# ASSIGNED TASK:
Lines with the word "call" in them are the ones to copy from the records.

PROVIDED MATERIAL START

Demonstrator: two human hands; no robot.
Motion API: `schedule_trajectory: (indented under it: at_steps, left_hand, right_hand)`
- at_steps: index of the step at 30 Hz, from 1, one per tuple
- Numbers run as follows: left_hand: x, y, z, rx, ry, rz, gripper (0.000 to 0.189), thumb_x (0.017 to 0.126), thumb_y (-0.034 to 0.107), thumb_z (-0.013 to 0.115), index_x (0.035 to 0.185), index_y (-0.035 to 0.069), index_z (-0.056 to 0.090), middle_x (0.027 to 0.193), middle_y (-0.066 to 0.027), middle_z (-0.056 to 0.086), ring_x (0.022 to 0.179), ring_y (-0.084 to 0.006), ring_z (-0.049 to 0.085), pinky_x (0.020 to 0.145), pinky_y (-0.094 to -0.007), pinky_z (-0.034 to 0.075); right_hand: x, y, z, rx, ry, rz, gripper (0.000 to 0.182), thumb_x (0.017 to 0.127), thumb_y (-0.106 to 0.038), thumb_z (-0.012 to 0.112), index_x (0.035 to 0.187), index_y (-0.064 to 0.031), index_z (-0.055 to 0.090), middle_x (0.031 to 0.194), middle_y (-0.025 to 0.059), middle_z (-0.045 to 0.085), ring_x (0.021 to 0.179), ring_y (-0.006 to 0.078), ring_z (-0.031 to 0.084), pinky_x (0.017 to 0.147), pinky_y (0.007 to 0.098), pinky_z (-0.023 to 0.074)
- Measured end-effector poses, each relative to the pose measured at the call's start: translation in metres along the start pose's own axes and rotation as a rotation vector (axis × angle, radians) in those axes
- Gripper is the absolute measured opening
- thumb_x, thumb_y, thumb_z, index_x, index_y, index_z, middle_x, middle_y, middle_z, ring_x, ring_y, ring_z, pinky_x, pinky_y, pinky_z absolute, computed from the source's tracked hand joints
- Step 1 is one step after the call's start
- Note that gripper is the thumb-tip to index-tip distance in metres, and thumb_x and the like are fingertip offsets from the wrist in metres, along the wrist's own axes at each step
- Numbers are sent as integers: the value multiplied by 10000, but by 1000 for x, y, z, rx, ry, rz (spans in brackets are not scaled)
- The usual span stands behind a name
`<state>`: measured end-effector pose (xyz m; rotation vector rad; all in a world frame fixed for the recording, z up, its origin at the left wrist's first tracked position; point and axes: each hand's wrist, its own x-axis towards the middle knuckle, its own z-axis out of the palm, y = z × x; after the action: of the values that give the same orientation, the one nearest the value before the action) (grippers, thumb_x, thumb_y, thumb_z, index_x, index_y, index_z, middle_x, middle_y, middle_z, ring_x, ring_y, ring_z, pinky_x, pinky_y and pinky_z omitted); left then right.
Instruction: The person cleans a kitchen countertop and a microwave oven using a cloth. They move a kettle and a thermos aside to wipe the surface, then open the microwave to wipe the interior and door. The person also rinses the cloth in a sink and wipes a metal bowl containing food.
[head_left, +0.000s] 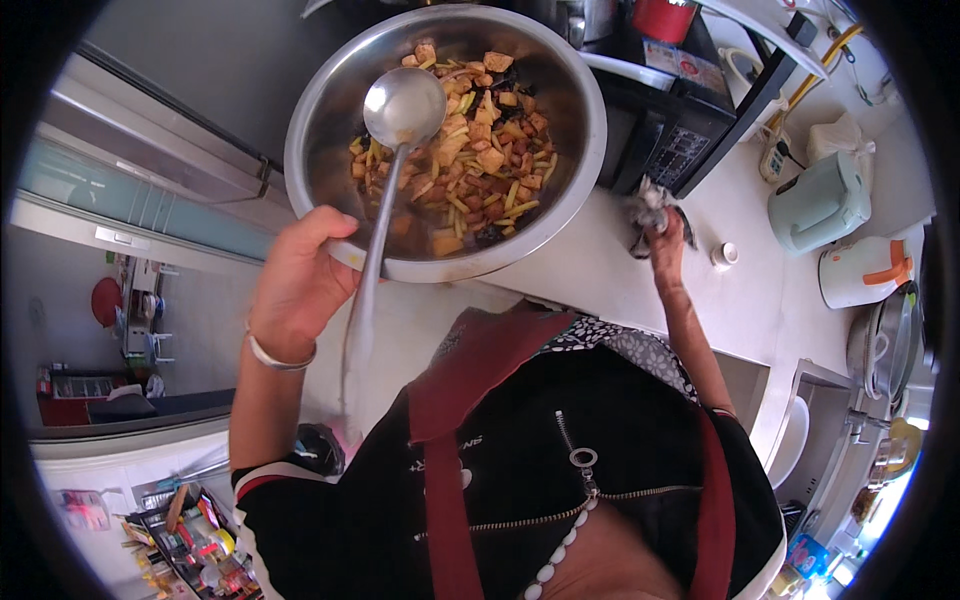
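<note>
My left hand (311, 262) grips the near-left rim of a wide stainless steel basin (596, 150), thumb over the edge. Diced browned food with yellow-green strips and dark pieces (487, 142) lies in the basin. A metal ladle (405, 109) rests bowl-down over the food, its long handle crossing the rim just right of my left thumb and pointing towards me. On the white counter to the right, my right hand (666, 232) holds a crumpled grey and black cloth (651, 210), close to the front of a black microwave (671, 150).
A small white cup or cap (724, 256) stands right of my right hand. Farther right are a pale green electric kettle (817, 202), a white appliance with an orange handle (862, 271), stacked pans (885, 337) and a sink (817, 420). A red container (664, 19) sits atop the microwave.
</note>
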<state>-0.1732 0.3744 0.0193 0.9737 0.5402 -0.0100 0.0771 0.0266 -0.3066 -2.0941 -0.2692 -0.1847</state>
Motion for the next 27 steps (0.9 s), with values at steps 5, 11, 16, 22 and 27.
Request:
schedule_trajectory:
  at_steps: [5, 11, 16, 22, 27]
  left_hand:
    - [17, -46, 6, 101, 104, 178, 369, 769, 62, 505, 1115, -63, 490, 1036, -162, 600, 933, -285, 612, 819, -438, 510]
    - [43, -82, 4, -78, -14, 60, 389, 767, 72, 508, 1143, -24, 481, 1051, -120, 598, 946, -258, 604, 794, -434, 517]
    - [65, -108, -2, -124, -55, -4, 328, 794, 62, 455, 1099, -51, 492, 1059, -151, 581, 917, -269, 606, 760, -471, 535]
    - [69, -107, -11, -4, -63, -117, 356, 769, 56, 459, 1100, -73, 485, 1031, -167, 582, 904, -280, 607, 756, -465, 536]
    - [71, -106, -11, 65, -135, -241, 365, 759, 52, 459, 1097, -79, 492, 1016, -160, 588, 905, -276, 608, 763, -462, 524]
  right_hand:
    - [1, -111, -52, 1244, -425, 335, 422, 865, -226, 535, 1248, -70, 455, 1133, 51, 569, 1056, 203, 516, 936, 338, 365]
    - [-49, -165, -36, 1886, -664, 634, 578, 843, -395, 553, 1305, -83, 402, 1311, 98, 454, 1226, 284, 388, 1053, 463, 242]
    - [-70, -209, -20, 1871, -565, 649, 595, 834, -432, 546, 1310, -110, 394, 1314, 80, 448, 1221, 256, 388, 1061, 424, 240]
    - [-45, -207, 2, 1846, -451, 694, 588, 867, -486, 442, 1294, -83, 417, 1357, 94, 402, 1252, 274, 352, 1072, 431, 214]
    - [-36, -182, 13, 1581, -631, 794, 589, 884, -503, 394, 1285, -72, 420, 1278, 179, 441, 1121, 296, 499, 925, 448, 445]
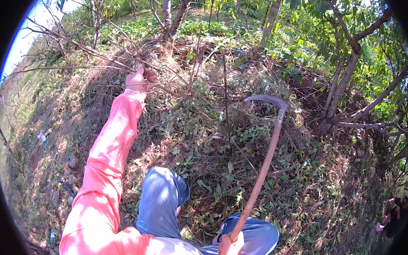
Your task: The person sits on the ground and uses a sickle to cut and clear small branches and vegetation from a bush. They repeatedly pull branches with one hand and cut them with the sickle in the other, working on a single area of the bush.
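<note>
My left hand [140,79] is stretched out at the upper left, its fingers closed around thin dry branches [90,52] that fan out to the left. At the lower middle, my right hand [231,247] grips the end of the long wooden handle of a sickle [264,162]. The curved metal blade [267,99] of the sickle points left, above weeds and cut grass on the slope. A gap of ground lies between the blade and my left hand.
A branching tree [345,76] stands at the right, and more trunks [166,14] rise at the top. Upright dry stems [225,94] stick out between my hands. Stones [72,161] lie at the left. My bent knees in jeans [160,198] are below.
</note>
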Demonstrator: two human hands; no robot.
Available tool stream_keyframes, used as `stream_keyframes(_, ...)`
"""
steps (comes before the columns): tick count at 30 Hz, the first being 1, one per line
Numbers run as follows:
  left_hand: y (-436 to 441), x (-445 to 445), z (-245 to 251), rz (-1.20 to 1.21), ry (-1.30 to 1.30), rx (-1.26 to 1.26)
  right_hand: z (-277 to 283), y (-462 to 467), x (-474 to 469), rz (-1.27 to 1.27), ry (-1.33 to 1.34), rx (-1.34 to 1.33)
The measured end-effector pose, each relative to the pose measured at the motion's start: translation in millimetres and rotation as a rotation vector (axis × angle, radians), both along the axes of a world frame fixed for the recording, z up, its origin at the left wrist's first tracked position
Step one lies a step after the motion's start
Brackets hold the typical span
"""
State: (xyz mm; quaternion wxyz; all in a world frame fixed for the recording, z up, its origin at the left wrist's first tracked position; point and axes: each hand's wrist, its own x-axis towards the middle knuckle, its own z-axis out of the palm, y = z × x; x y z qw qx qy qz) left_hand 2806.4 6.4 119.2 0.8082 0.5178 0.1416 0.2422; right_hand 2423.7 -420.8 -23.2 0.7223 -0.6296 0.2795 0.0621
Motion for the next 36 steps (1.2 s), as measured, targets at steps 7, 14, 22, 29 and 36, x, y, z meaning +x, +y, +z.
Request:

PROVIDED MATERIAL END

# REPLY TO THE TASK:
- Measured end-effector poses, each relative to the pose measured at the call's start: translation in metres along the start pose's own axes and rotation as a rotation vector (axis × angle, radians) in those axes
- Step 1 is one step after the call's start

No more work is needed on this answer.